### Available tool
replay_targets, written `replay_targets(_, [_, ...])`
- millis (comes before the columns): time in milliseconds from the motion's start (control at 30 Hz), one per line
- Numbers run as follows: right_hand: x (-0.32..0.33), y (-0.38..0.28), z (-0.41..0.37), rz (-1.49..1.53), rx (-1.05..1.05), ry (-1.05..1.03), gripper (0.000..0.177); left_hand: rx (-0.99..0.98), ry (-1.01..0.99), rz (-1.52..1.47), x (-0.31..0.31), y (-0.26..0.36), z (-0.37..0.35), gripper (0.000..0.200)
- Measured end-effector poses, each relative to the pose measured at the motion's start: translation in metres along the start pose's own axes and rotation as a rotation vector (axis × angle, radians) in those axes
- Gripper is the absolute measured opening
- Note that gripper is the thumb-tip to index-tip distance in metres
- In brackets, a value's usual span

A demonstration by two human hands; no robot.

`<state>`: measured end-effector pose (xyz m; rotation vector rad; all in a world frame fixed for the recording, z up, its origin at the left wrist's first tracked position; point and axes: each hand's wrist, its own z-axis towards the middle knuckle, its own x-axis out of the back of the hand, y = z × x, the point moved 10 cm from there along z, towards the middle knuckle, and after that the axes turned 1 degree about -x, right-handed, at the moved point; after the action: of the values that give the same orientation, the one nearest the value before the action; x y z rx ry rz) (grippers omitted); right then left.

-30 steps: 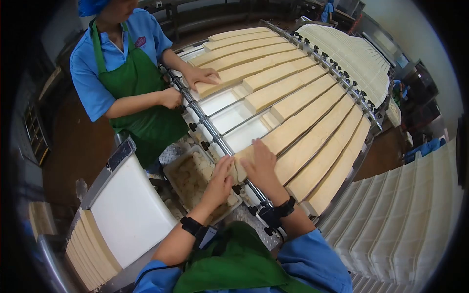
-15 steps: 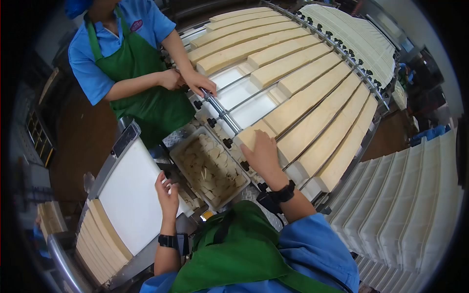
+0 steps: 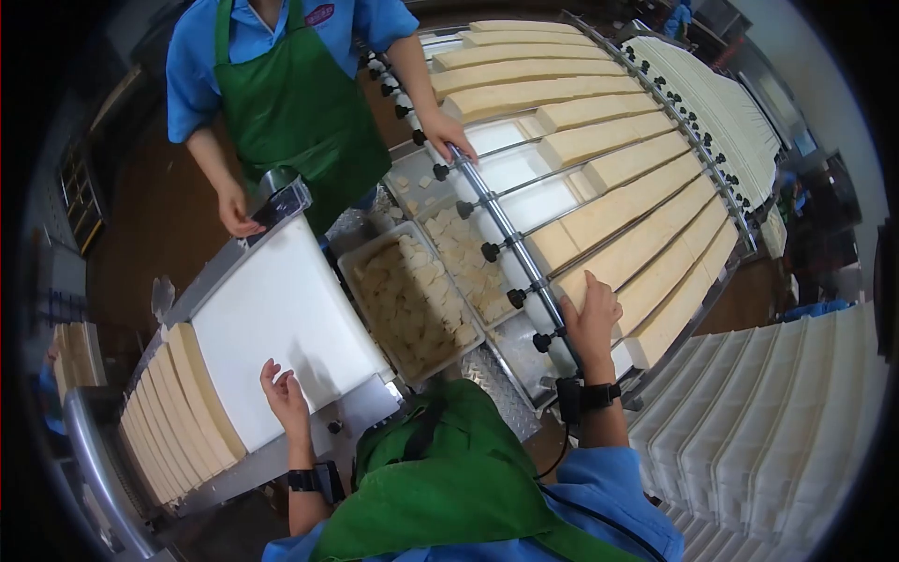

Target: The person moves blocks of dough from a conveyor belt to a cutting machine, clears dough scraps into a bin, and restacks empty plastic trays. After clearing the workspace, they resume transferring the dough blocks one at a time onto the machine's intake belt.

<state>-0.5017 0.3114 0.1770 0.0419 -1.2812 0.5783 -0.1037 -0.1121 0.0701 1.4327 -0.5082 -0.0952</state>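
My left hand [image 3: 287, 401] hovers above the near edge of the white belt [image 3: 281, 323], fingers apart and holding nothing. My right hand [image 3: 592, 323] rests with spread fingers at the near end of a long pale slab [image 3: 646, 248], one of several lying in lanes between thin metal rods. Beside that hand runs a metal bar [image 3: 510, 234] with black knobs. More pale strips [image 3: 178, 412] stand side by side at the lower left end of the belt.
A bin of pale scraps [image 3: 351, 272] sits between the belt and the lanes, with more scraps beside it. Across from me, a co-worker in a green apron [image 3: 290, 103] has one hand on the metal bar. White ribbed stacks [image 3: 758, 403] stand at the right.
My left hand has moved down and left over the belt. My right hand has shifted right to another slab. The co-worker's one hand has moved from the lanes toward the belt's far end.
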Motion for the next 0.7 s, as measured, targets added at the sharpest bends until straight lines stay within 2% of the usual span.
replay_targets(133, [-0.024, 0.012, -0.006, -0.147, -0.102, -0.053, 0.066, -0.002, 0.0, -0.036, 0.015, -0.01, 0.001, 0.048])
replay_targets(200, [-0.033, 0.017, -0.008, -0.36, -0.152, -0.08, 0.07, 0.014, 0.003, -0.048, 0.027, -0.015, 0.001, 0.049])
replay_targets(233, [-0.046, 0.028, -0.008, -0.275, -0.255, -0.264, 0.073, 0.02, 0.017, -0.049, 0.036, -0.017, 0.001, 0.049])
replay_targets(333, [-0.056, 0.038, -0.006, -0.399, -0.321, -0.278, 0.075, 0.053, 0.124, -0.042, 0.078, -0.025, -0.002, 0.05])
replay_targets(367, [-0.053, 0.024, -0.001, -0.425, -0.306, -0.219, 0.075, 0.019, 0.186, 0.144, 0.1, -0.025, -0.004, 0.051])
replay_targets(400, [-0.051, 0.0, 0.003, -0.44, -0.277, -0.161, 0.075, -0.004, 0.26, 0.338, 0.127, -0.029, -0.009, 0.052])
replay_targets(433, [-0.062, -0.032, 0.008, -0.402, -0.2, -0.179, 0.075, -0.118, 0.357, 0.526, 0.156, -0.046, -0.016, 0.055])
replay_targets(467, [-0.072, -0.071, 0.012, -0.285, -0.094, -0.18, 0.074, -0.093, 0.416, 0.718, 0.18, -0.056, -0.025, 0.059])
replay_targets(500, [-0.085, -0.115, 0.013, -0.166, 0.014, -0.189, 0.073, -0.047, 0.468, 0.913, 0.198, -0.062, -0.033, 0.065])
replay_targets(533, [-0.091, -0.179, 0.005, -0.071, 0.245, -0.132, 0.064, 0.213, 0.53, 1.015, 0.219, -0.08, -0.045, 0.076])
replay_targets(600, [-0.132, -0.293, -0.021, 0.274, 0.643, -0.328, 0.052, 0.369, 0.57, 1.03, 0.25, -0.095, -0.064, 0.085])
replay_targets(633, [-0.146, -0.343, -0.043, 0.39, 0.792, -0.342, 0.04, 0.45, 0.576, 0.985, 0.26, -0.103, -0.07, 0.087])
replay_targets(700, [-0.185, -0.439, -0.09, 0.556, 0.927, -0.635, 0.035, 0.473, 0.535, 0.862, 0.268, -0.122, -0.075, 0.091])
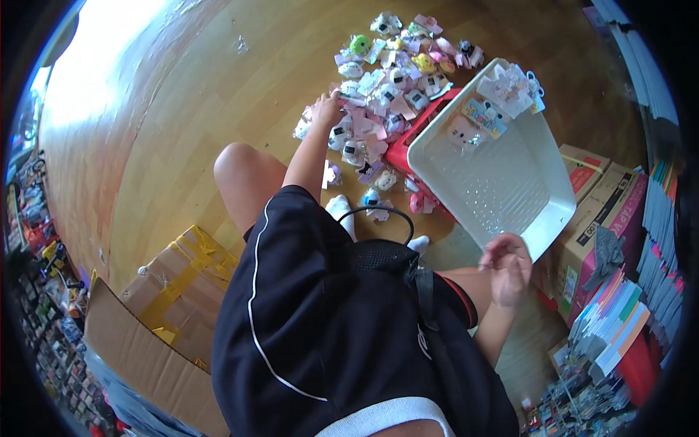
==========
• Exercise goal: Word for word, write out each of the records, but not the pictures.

• Completed task:
### Available tool
replay_targets, written `replay_targets(_, [_, ...])`
- millis (comes before the columns): time in milliseconds from the motion's start (control at 30 Hz), one per line
- Numbers run as follows: right_hand: x (-0.32..0.33), y (-0.38..0.28), z (-0.41..0.37), rz (-1.49..1.53), rx (-1.05..1.05), ry (-1.05..1.03), gripper (0.000..0.177); left_hand: rx (-0.99..0.98), ry (-1.01..0.99), rz (-1.52..1.47), x (-0.31..0.31), y (-0.26..0.36), z (-0.37..0.35), gripper (0.000..0.200)
- Measured end-effector poses, each relative to the pose measured at the motion's start: translation in metres along the start pose's own axes and rotation as a rotation vector (axis × angle, radians) in those axes
- Gripper is the absolute measured opening
- Note that gripper is the thumb-tip to index-tip distance in metres
- In brackets, a value's usual span

A demonstration by two human hands; no robot.

`<state>`: measured end-effector pose (xyz m; rotation vector rad; all in a world frame fixed for the recording, z up, its origin at the left wrist's first tracked position; point and axes: each hand's wrist, its own z-axis towards the middle knuckle, its own x-axis out of the back of the hand, y = z × x, the point moved 10 cm from there along z, towards the middle knuckle, and after that the axes turned 1 degree about -x, right-handed, at the moved point; after the action: of the values that give the same orientation, the one nearest the value before the action; x y z rx ry rz) (grippers omitted); right then left.

-30 steps: 
-15 steps: 
+0 steps: 

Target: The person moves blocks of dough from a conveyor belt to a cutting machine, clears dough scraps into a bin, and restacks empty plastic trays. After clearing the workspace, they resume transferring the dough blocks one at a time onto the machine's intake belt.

<state>-0.5017 0.3114 0.1770 0.0419 -1.2812 0.5783 -0.1037 -0.1121 0.0701 1.4327 -0.5082 -0.0952</state>
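My left hand [image 3: 287, 401] hovers above the near edge of the white belt [image 3: 281, 323], fingers apart and holding nothing. My right hand [image 3: 592, 323] rests with spread fingers at the near end of a long pale slab [image 3: 646, 248], one of several lying in lanes between thin metal rods. Beside that hand runs a metal bar [image 3: 510, 234] with black knobs. More pale strips [image 3: 178, 412] stand side by side at the lower left end of the belt.
A bin of pale scraps [image 3: 351, 272] sits between the belt and the lanes, with more scraps beside it. Across from me, a co-worker in a green apron [image 3: 290, 103] has one hand on the metal bar. White ribbed stacks [image 3: 758, 403] stand at the right.
My left hand has moved down and left over the belt. My right hand has shifted right to another slab. The co-worker's one hand has moved from the lanes toward the belt's far end.
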Motion for the next 0.7 s, as measured, targets added at the sharpest bends until straight lines stay within 2% of the usual span.
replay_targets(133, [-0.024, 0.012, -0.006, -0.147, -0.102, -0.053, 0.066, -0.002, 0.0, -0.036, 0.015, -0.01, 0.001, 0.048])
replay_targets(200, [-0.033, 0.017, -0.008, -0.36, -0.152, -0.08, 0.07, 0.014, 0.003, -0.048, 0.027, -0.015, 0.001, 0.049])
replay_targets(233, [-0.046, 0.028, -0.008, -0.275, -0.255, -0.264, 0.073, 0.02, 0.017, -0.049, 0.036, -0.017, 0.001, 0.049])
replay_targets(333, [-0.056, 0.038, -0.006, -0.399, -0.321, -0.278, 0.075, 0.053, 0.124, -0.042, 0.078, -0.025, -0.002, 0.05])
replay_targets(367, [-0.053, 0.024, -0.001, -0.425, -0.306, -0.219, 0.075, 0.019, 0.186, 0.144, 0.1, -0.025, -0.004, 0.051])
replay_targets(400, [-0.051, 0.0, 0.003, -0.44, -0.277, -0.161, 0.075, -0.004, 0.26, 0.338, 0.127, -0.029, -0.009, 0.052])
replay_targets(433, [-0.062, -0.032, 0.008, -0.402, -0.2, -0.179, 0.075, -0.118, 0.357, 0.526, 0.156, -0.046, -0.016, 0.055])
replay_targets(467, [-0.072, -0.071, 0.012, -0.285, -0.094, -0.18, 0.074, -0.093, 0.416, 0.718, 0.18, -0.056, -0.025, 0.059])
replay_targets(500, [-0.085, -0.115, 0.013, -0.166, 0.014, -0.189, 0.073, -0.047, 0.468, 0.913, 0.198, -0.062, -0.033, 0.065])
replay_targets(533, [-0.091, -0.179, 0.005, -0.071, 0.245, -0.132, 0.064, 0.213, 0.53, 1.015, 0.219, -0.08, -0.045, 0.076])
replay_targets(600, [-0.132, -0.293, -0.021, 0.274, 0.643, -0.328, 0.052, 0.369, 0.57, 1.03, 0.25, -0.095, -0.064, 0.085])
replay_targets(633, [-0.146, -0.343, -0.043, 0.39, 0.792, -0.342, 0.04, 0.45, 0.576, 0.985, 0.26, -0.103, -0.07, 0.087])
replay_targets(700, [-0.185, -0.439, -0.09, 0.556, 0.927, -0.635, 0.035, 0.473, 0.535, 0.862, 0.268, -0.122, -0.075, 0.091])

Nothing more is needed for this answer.